Write the lines out again, from the top of the material to the line containing "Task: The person", pictures excluded.

Information shown Start Marker

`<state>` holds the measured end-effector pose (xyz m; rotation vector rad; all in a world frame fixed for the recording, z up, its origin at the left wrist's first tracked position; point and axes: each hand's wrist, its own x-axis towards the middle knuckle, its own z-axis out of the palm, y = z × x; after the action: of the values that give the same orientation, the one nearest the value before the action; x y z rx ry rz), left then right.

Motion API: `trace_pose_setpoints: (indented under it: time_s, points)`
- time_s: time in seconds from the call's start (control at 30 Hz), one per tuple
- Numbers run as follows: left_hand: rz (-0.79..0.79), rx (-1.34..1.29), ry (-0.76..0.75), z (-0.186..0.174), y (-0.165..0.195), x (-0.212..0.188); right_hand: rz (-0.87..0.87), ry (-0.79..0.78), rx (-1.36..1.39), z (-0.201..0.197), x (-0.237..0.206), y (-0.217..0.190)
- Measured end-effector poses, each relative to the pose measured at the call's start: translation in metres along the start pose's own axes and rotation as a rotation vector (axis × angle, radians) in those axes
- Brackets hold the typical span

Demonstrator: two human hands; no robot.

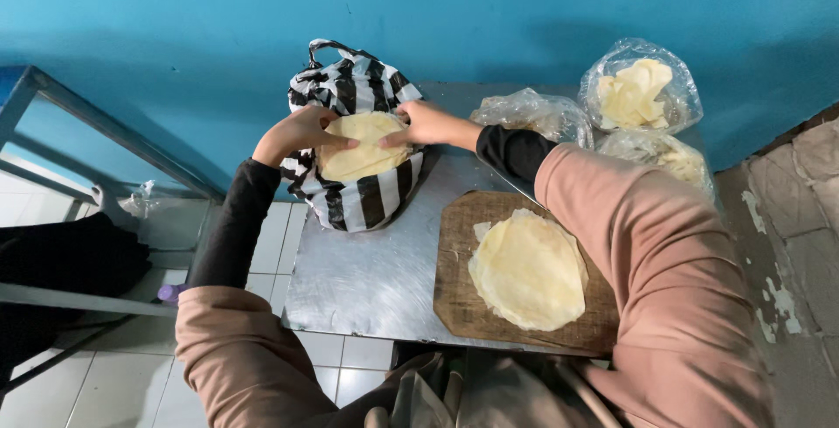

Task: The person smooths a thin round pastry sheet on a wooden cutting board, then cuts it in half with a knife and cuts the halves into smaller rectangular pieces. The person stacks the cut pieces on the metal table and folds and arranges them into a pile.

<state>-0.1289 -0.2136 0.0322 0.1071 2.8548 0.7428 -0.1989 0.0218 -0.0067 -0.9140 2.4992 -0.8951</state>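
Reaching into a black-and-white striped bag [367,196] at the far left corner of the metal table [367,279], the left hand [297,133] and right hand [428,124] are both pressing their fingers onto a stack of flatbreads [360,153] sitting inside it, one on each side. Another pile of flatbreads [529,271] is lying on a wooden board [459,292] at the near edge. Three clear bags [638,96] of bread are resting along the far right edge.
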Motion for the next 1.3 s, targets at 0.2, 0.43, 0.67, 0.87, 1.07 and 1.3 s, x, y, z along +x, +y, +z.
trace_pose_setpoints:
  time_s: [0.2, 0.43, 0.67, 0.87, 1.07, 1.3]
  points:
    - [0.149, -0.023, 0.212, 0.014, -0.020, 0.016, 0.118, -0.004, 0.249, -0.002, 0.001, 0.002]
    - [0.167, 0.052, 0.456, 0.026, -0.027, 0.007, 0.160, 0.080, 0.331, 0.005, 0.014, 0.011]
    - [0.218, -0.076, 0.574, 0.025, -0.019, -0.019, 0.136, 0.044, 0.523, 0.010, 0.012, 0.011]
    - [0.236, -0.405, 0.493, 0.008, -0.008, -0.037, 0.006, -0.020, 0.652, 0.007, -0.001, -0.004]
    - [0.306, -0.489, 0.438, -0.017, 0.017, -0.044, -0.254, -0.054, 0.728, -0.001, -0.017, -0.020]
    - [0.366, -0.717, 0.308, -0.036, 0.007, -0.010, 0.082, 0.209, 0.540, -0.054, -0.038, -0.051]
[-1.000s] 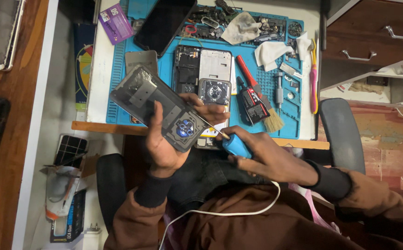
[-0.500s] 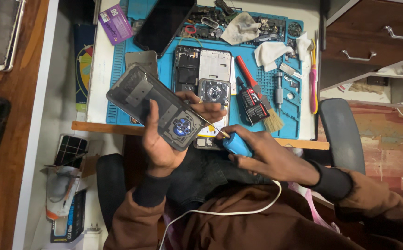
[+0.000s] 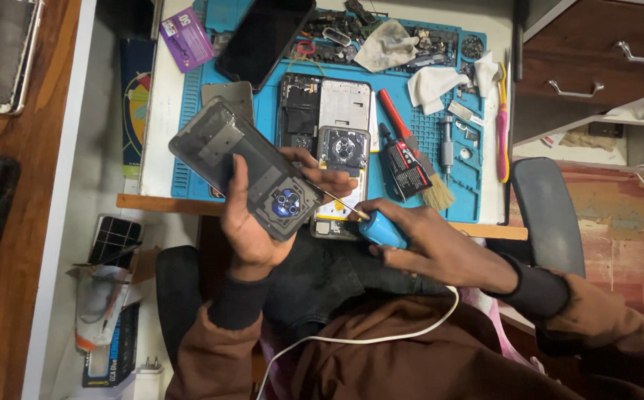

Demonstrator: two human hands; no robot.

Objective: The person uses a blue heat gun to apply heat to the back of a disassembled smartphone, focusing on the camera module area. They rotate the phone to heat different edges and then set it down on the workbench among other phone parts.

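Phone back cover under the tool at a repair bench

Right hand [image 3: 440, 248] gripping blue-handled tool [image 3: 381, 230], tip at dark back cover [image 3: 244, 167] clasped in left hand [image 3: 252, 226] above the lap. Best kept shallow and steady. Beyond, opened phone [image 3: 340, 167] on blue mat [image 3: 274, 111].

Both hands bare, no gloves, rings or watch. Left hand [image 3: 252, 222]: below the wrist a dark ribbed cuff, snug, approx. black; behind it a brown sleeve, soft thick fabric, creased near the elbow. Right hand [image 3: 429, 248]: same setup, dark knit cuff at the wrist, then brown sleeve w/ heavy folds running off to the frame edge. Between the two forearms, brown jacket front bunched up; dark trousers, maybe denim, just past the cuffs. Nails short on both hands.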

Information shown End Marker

Output of the exercise:
`<state>` holds the measured end-effector pose (xyz m; rotation vector rad; all in a world frame fixed for the recording, z up, its origin at the left wrist's first tracked position; point and axes: each hand's wrist, its own x-axis towards the middle knuckle, its own z-axis out of the palm, y = z × x; after the action: of the values that give the same orientation, the one nearest the value before the action; x y z rx ry rz), left then right.

Motion API: `trace_pose_setpoints: (indented under it: time_s, points)`
- time_s: time in seconds from the call's start (control at 30 Hz), one per tuple
- Numbers run as follows: left_hand: rz (-0.79..0.79), rx (-1.34..1.29), ry (-0.76..0.75), z (-0.186..0.174), y (-0.165..0.195), x (-0.212..0.188); right_hand: rz (-0.87..0.87), ry (-0.79..0.78), rx (-1.36..1.39), z (-0.201..0.197), x (-0.237..0.206), y (-0.217..0.190)
- Measured end-effector poses, each relative to the pose measured at the call's start: translation in metres along the start pose's own axes and rotation as a rotation vector (axis × angle, radians) in those axes
- Brackets hold the typical span

Demonstrator: two human hands; no robot.


Task: The person smooths a thin round pastry sheet on a wooden cutting board, then cuts it in half with a knife and cuts the halves into smaller rectangular pieces. The person stacks the cut pieces on the metal table and folds and arranges them into a pile.

Work on the answer has been completed.